The new policy keeps in place a 30-minute limit for members of the public to address the council at the beginning of meetings, but will now no longer limit public input to 15 minutes at the end of meetings. There is now no time limit.
However, the council reserved the right to end public comment at the end of meetings at any time.
Voting against the council’s new policy was Councilmember Mohammed Alsomiri, who is seeking re-election in the November election.
Responding to the complaint about property taxes, Mayor Amer Ghalib said he formed a sub-committee to look into the city’s property tax system.
Ghalib said he’s not “happy” about the increases, and noted that the city is “doing fine” with its budget without raising taxes.
Councilmember Muhith Mahmood said real estate agents need to be “truthful” and inform home buyers about how their property taxes will likely increase when they buy a house.
A public hearing was held on a proposal to expand development of the Metropolitan Bakery site on Lumpkin.
The company requested to rezone five vacant lots on Lumpkin from residential to industrial, in order to allow an expansion plan to go forward.
George Kordas, the owner of the company, said he has family roots in Hamtramck, going back to 1945.
“We’re really proud of where we are,” he told the council.
Kordas said the expansion will be funded by the company, and that he is not asking for a tax abatement.

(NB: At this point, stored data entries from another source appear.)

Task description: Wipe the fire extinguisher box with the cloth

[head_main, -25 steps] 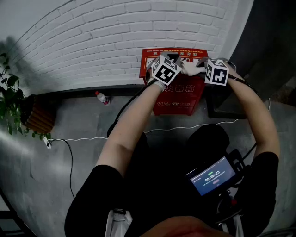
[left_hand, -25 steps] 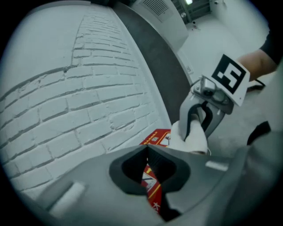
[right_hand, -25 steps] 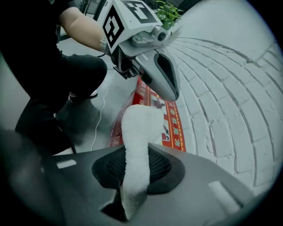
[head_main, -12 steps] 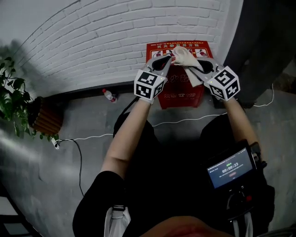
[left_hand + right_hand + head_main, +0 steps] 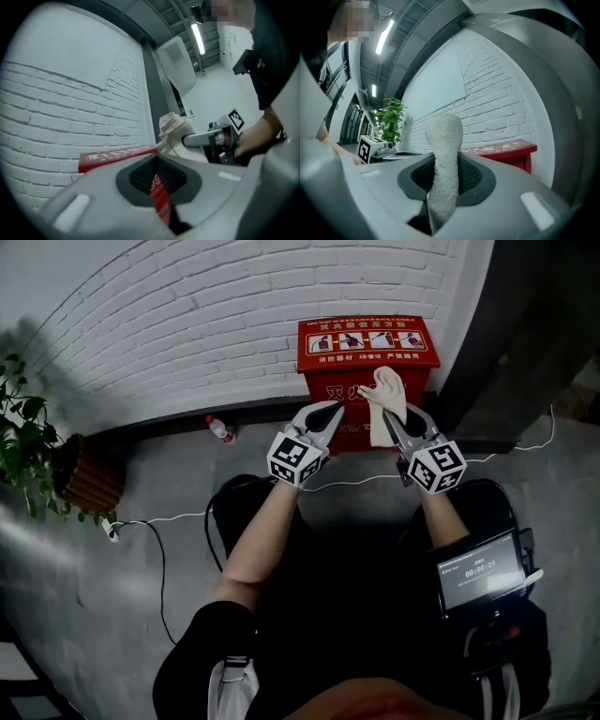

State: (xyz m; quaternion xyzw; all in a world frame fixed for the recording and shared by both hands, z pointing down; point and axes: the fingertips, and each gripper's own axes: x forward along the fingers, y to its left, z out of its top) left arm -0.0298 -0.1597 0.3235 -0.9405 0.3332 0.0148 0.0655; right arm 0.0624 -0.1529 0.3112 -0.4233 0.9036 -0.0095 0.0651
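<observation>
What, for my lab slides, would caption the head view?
Right gripper holds the cloth before the fire extinguisher box; left gripper shut alongside; brick wall behind.

The red fire extinguisher box [image 5: 367, 338] has four pictograms on its lid with white Chinese captions beneath, too small to read. Large characters on its front, beginning 灭火, are partly covered by the cloth [image 5: 386, 390]. A small screen [image 5: 479, 570] shows 00:00:24. The cubes on the left gripper [image 5: 330, 410] and right gripper [image 5: 386, 414] carry black-and-white square markers.
</observation>
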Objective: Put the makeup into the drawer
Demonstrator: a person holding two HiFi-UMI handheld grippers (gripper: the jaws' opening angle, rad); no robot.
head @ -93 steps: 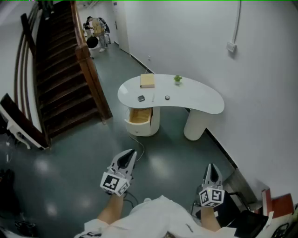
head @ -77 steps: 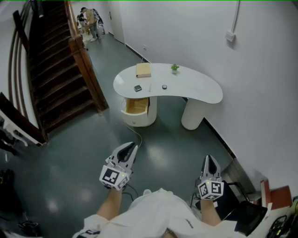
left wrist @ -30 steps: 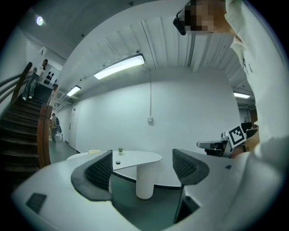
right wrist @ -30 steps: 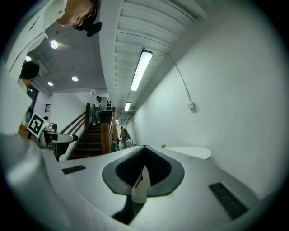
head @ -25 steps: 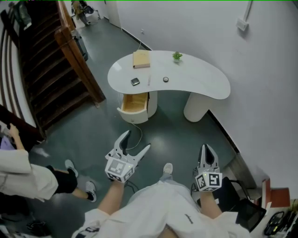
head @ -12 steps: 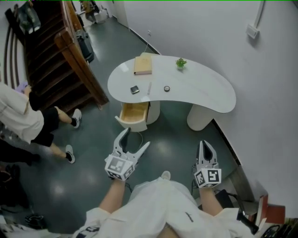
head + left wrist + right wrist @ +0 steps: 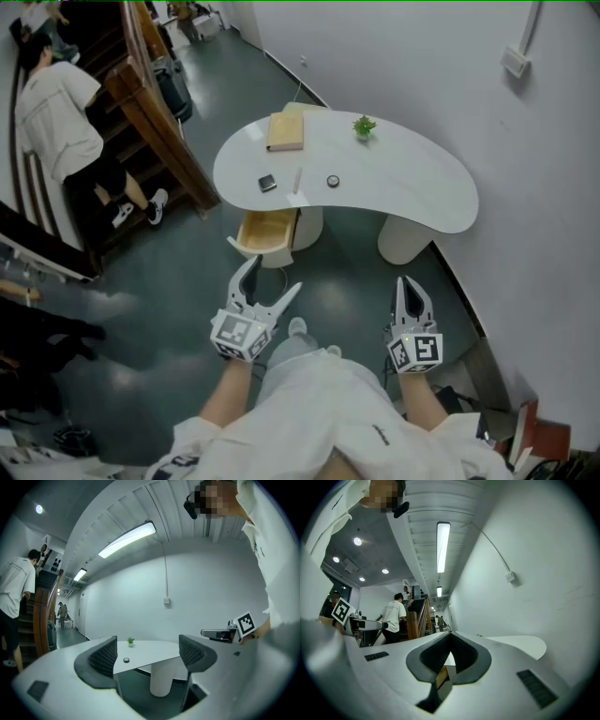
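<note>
On the white curved table [image 7: 412,192] lie three small makeup items: a dark square compact [image 7: 268,183], a thin white stick [image 7: 297,180] and a small round pot [image 7: 333,181]. Under the table's left end a wooden drawer [image 7: 263,232] stands pulled out. My left gripper [image 7: 275,276] is open and empty, held over the floor short of the drawer. My right gripper [image 7: 407,283] is shut with nothing in it, also over the floor. In the left gripper view the table [image 7: 154,651] and round pot [image 7: 126,660] show between the spread jaws.
A tan box [image 7: 285,131] and a small potted plant [image 7: 364,126] stand at the table's far side. A wooden staircase [image 7: 141,103] rises at the left, with a person in a white shirt [image 7: 66,103] climbing it. The white wall [image 7: 450,84] runs along the right.
My left gripper opened; the right stayed shut. I have come closer to the table. The person in white walked from the floor at left onto the stairs.
</note>
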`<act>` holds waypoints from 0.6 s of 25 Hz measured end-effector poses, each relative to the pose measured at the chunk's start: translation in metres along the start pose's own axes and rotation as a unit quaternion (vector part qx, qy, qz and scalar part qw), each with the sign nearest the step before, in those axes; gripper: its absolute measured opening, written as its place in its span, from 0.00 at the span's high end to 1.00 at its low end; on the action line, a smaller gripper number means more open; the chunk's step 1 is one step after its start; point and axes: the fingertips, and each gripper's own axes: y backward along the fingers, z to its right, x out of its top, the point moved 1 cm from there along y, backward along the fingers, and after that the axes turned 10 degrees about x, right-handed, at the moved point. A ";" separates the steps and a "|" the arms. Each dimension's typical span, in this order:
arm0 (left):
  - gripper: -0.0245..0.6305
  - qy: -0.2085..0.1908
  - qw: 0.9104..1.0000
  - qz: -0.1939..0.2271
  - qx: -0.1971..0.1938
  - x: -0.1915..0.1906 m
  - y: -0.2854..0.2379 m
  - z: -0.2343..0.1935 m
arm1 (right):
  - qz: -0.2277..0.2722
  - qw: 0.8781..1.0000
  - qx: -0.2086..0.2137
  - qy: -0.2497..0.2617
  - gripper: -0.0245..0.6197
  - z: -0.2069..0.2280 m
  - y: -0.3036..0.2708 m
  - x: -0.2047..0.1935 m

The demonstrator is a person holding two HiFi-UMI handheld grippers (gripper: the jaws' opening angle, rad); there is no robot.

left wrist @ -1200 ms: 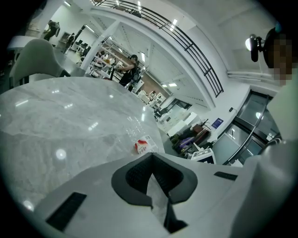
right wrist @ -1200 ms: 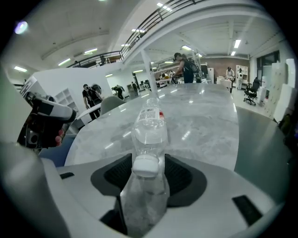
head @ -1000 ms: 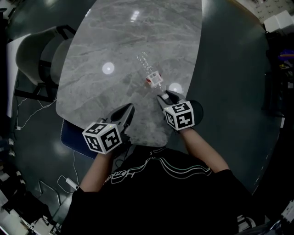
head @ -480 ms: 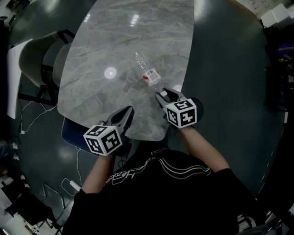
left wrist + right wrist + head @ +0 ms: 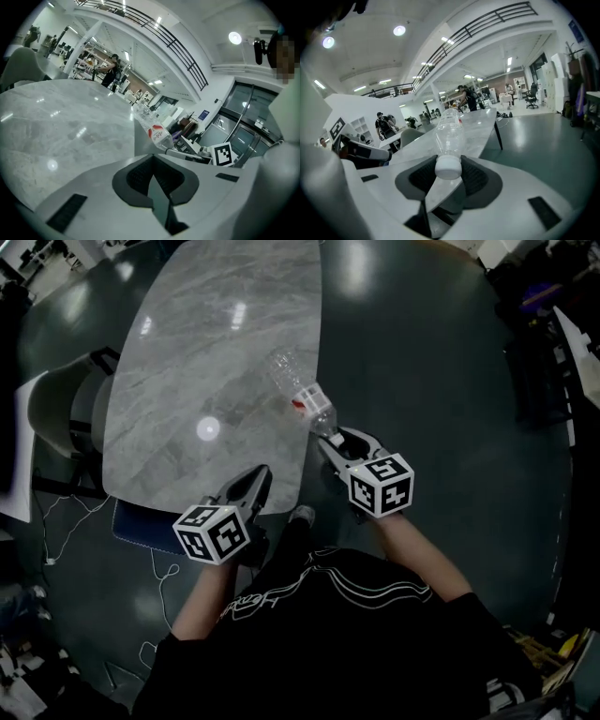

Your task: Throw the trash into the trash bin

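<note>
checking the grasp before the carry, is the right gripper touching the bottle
Touching. In the right gripper view the right gripper has a pad against each side of the plastic bottle at its white cap.

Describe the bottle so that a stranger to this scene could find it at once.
Find the grey marble table, then its right edge. There the right gripper holds a clear plastic bottle by its white cap. It alone is transparent, with a red and white label.
</note>
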 end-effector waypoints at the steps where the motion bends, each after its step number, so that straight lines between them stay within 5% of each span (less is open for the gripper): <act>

The expansion, he said, will allow truck deliveries to be shifted off Lumpkin, a residential area, and onto St. Aubin, the street behind the plant where there are no residential houses.

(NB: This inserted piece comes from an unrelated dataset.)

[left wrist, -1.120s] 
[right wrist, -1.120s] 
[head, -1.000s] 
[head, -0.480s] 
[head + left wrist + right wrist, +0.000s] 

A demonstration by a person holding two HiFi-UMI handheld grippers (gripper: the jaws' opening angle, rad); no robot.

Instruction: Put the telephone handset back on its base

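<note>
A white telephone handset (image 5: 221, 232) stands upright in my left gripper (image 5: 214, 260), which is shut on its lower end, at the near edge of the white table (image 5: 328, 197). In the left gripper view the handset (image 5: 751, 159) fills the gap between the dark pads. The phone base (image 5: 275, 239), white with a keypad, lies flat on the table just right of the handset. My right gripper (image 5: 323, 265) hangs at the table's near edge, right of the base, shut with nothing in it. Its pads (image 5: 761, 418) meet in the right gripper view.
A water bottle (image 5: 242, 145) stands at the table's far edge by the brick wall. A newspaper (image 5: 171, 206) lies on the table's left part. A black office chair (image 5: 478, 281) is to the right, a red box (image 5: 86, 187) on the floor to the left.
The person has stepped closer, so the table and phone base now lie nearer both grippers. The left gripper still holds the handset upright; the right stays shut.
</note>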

He also said that the expansion will allow him to hire more employees, and “fend off” out-of-state competition.
The rezoning request was approved.
In a request that has come before the council a few times without success, the council OK’d the purchase of air conditioning units for city hall’s IT room.
The council had previously denied the request, but Mayor Ghalib said he requested for the matter to be brought back up. The reason, he said, jokingly, was because “this group (city council) didn’t pay for my dinner, so I said OK.”

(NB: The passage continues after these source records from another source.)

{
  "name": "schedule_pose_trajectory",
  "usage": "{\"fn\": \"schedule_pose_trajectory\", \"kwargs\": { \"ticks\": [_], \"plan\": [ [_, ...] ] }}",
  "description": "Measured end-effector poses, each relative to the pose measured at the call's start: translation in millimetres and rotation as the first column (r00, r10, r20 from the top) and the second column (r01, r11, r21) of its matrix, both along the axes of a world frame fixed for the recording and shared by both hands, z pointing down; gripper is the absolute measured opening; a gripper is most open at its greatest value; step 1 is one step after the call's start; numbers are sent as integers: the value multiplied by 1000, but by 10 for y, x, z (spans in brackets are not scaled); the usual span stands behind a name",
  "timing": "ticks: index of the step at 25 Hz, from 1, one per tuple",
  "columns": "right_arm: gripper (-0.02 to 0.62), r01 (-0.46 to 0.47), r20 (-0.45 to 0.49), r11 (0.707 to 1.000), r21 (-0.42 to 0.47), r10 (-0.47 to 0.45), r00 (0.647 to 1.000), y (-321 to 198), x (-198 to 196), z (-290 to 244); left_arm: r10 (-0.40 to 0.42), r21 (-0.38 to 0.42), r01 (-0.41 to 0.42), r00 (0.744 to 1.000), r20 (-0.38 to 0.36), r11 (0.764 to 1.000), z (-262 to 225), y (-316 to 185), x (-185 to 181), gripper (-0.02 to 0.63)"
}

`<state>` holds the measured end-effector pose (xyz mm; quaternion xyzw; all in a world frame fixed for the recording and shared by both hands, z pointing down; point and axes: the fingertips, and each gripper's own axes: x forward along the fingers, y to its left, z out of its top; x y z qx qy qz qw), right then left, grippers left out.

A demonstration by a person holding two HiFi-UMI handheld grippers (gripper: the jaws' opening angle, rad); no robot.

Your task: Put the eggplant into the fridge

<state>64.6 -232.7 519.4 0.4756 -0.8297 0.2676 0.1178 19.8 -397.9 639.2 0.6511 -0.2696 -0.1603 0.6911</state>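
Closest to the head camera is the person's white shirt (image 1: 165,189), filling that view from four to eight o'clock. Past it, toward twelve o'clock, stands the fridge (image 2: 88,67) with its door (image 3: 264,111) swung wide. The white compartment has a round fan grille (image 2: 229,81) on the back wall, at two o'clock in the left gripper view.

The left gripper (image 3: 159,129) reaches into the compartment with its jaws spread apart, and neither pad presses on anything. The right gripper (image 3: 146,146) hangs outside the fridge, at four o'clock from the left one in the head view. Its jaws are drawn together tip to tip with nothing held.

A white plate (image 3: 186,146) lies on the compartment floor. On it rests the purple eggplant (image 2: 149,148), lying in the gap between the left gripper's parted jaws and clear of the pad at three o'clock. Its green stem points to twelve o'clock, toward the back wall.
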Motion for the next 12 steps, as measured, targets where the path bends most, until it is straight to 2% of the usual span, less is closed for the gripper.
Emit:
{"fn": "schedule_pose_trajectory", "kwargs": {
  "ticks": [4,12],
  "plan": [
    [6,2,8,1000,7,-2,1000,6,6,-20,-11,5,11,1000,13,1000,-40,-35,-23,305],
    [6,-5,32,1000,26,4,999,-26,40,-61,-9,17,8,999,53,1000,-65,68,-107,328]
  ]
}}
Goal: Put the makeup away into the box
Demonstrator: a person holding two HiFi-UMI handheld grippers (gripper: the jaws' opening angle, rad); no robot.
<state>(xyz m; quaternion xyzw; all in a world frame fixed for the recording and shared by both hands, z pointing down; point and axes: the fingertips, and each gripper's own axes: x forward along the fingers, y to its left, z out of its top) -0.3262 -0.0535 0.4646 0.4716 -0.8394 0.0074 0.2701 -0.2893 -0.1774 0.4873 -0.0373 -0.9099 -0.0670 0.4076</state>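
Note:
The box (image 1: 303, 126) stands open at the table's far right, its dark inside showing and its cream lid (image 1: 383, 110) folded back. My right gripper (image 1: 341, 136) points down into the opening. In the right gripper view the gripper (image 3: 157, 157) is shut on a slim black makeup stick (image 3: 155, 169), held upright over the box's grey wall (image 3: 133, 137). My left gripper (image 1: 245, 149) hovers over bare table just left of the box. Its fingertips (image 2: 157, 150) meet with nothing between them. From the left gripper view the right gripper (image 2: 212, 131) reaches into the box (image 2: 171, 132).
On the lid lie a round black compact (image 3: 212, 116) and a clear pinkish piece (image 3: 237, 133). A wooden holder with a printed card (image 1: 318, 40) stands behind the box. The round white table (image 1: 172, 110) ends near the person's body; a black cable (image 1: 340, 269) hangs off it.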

Moving on, the council approved a request from the police department to purchase 15 defibulators in order to perform CPR when needed.
Police Chief Anne Moise said the police department is usually the first on the scene of an emergency, and that it makes sense for officers to have this life-saving tool on hand.
The devices cost a total of $24,000, and that funding will come out of the department narcotics forfeiture fund.
Councilmember Mohammed Alsomiri, who is seeking re-election in the November election, was the lone objection in the vote, saying he did not understand what the request was about.
Moving on once again, the council approved an agreement with the county to extend the use of a $50,000 grant to renovate restrooms at Veterans Park to next Sept. 30 of 2024.
The grant was set to expire on Sept. 30 of 2023.
During the councilmembers’ turn to talk on any subject, Nayeem Choudhury, who is seeking re-election this November, said there were 30 auto accidents recorded for the month in Hamtramck, and that “we have to do something.”
He said that there are less than 700 auto accidents recorded statewide for the year.
(According to the Michigan State Police, there were over 293,000 auto accidents in 2022.)
Choudhury questioned why there are so many accidents, suggesting, as possible factors, traffic signals, immigrant or new drivers, or even the streets not being wide enough.
Choudhury said that a solution might be to make Conant as wide as Holbrook, “where they can park on the sidewalks.”
(Editor’s note: Parking in sidewalks is not allowed.)
He also said that Holbrook “is level, but it’s not level.”